Extracted records:
= Beginning of Section =

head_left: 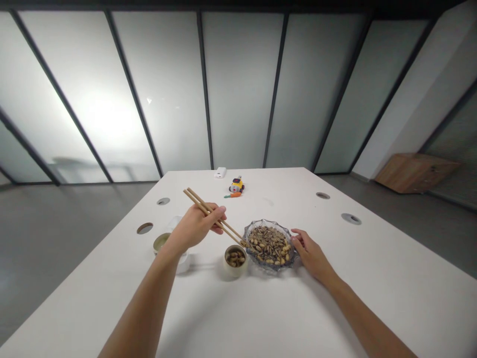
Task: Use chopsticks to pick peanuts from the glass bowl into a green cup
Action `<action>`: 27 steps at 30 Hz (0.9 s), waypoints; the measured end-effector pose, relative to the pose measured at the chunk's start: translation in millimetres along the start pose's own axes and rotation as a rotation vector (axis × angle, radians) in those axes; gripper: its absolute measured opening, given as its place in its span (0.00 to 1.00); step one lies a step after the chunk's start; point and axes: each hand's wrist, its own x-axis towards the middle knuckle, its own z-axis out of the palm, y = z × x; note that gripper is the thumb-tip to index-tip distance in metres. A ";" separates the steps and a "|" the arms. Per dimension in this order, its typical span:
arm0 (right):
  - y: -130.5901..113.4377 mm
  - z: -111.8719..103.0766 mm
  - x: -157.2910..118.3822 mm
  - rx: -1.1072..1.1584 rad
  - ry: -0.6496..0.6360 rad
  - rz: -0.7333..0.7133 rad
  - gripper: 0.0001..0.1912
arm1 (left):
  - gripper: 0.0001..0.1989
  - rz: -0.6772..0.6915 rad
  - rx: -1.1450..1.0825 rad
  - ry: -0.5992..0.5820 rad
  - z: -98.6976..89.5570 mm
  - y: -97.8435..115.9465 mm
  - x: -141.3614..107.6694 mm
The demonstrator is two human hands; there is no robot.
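My left hand (203, 222) is closed round a pair of wooden chopsticks (197, 200). Their tips reach the left rim of a clear glass bowl (274, 267), where something small and brown shows between them. Sunflower seeds and larger pale nuts (269, 243) fill this bowl. At its right rim, my right hand (306, 251) rests with the fingers touching the glass. A small round cup (234, 271) with brown nuts inside stands just left of the bowl, below the chopsticks.
Behind my left forearm are a greenish cup (161, 242) and a white container (183, 264), both partly hidden. Farther back on the white table (268, 308) lie a yellow toy vehicle (237, 184), an orange carrot-shaped item (233, 195) and a white box (220, 172).
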 end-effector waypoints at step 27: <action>-3.8 -0.2 0.0 0.009 0.007 -0.026 0.24 | 0.17 0.229 0.173 -0.087 83.5 -14.4 4.8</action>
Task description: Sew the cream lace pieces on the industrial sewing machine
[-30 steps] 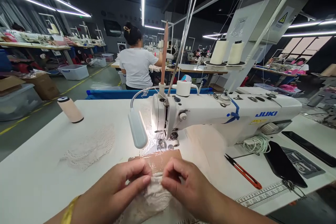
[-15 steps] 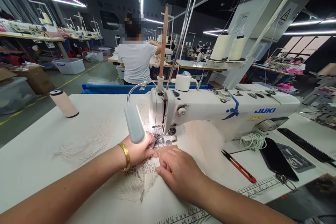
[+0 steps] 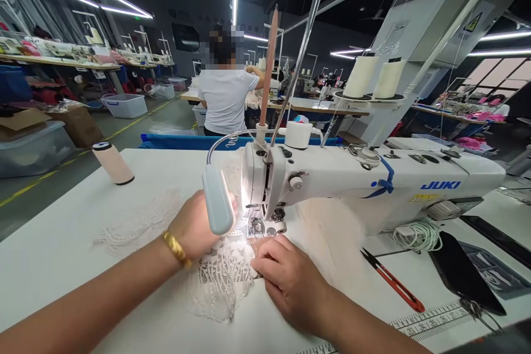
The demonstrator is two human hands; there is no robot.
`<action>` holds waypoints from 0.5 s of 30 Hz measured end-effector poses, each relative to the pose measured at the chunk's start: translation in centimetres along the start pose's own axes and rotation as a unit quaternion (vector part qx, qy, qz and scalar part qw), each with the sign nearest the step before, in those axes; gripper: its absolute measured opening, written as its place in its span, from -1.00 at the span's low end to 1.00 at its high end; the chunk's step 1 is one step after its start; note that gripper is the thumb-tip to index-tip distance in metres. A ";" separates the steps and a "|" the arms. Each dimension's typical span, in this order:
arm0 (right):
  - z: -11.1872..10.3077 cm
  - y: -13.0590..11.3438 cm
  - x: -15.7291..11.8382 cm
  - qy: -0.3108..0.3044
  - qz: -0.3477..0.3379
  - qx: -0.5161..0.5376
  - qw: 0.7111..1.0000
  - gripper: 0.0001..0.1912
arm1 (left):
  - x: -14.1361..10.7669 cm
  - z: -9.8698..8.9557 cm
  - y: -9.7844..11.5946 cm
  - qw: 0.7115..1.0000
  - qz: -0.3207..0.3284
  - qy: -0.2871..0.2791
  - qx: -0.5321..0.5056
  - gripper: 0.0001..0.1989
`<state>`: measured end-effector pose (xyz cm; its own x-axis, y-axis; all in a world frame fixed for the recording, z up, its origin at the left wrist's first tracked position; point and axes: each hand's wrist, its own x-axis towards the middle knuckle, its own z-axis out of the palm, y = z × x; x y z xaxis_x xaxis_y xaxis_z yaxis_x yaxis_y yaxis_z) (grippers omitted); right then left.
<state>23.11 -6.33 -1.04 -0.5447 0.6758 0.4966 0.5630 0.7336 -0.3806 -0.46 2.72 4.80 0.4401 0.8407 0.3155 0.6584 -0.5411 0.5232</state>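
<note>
Lace (image 3: 224, 274) points lengthwise from seven o'clock to one, right hand (image 3: 288, 276) curled, fingers together, at its edge, left hand (image 3: 196, 228) half-behind the lamp (image 3: 218, 202), and I cannot tell either's grip.

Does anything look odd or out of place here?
Nothing obviously spilled or damaged. Slightly odd: a narrow blue cloth strip looks tied onto the glossy white sewing machine, left of its blue lettering, one end hanging loose like a makeshift addition.
</note>
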 end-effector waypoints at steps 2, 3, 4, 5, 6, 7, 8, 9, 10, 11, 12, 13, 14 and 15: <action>-0.1 0.0 0.0 -0.003 -0.004 -0.004 1.000 -0.55 | -2.0 0.7 0.3 0.999 0.022 -0.018 0.037 -0.75; -0.1 0.0 0.0 -0.003 -0.006 -0.006 1.000 -0.55 | -3.0 1.4 0.3 0.997 0.037 -0.022 0.058 -0.76; 0.0 0.0 0.0 -0.004 -0.008 -0.007 1.000 -0.54 | -3.8 2.0 0.1 0.996 0.048 -0.032 0.075 -0.79; 0.0 0.0 0.0 -0.003 -0.009 -0.006 1.000 -0.53 | -4.4 2.6 -0.2 0.994 0.058 -0.034 0.089 -0.81; 0.0 0.0 0.0 -0.001 -0.012 -0.003 1.000 -0.53 | -4.8 3.0 -0.4 0.992 0.067 -0.036 0.096 -0.82; 0.0 0.0 0.0 0.003 -0.016 0.001 1.000 -0.52 | -5.1 3.3 -0.7 0.991 0.076 -0.035 0.100 -0.83; 0.0 0.0 0.1 0.009 -0.023 0.007 1.000 -0.52 | -5.1 3.5 -0.9 0.991 0.086 -0.033 0.102 -0.83; 0.0 0.0 0.1 0.014 -0.029 0.011 0.999 -0.53 | -5.0 3.5 -1.0 0.989 0.100 -0.031 0.103 -0.81; 0.0 0.0 0.1 0.019 -0.034 0.015 0.999 -0.54 | -4.9 3.4 -1.0 0.987 0.117 -0.029 0.103 -0.79; 0.0 0.0 0.2 0.022 -0.037 0.018 0.999 -0.55 | -4.8 3.3 -1.0 0.985 0.135 -0.024 0.106 -0.75; 0.0 0.0 0.2 0.023 -0.039 0.019 0.999 -0.55 | -4.7 3.2 -0.9 0.982 0.152 -0.017 0.110 -0.71; 0.0 -0.1 0.2 0.024 -0.038 0.020 0.999 -0.56 | -4.7 3.1 -0.8 0.979 0.165 -0.008 0.116 -0.67; 0.0 -0.1 0.3 0.023 -0.037 0.021 0.999 -0.56 | -4.6 3.1 -0.6 0.977 0.175 0.001 0.121 -0.66; 0.0 -0.1 0.3 0.022 -0.034 0.021 0.999 -0.56 | -4.7 3.1 -0.5 0.976 0.182 0.009 0.123 -0.65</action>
<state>22.90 -6.24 -0.83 -0.5531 0.6204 0.5561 0.4976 0.7813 -0.3767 -0.98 -1.00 0.62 0.6622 0.5916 0.4599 0.5886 -0.7905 0.1694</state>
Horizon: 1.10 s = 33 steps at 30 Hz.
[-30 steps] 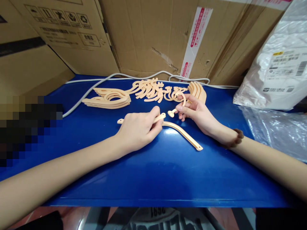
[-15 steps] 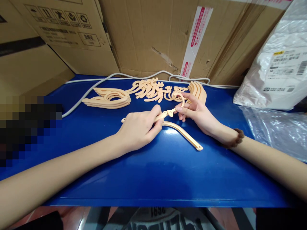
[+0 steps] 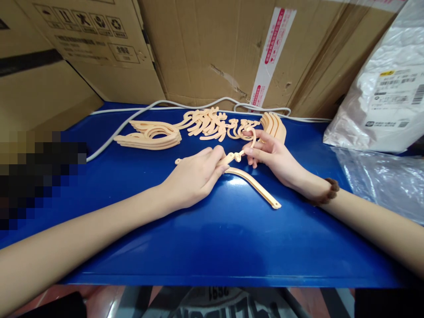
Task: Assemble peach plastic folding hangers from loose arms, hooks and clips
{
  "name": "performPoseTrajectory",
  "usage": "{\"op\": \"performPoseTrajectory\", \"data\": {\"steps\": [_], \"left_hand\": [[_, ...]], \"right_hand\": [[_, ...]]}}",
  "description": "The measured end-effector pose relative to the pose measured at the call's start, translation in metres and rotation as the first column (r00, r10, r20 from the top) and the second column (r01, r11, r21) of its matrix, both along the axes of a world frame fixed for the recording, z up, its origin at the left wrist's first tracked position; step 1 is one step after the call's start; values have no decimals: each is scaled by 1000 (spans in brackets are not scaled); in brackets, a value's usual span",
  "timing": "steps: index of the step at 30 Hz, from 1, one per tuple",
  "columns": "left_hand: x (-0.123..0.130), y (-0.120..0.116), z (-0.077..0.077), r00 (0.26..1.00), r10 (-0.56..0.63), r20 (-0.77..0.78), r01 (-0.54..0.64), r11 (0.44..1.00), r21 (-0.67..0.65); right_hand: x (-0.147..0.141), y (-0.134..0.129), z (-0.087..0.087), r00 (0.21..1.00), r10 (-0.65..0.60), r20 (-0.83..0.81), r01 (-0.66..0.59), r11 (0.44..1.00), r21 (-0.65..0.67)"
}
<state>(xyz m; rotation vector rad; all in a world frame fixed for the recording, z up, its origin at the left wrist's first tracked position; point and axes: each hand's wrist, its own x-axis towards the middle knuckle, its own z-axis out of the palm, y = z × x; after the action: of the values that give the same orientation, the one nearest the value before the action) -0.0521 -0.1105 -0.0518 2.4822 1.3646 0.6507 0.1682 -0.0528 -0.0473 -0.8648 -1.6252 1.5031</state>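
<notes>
My left hand [image 3: 198, 176] is closed round a beige plastic hanger arm [image 3: 227, 159]; one tip pokes out behind the knuckles, and the holed end points right. Between thumb and fingers, my right hand [image 3: 274, 155] pinches a curved beige hanger hook [image 3: 254, 138]. The hook's round foot [image 3: 237, 157] is close against the holed end of the arm; whether they are joined I cannot tell. A second hanger arm [image 3: 251, 183] slants down to the right, its upper end next to my left fingertips. My left palm and most of the held arm are hidden.
Behind my hands lie a pile of loose hooks [image 3: 205, 123], nested hanger arms [image 3: 149, 140] on the left and more arms [image 3: 274, 126] on the right. A white cable [image 3: 159, 103] crosses the blue table [image 3: 212, 247]. Cardboard boxes [image 3: 212, 48] and a plastic-wrapped parcel [image 3: 371, 97] stand behind.
My left hand has shifted slightly right and turned, and the held arm's rear tip has moved right and up. The hook and its foot have tilted a little in my right fingers.
</notes>
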Motion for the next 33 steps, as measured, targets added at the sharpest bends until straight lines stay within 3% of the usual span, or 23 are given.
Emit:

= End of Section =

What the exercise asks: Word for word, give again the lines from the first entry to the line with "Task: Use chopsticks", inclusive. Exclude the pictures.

Your response:
head_left: 
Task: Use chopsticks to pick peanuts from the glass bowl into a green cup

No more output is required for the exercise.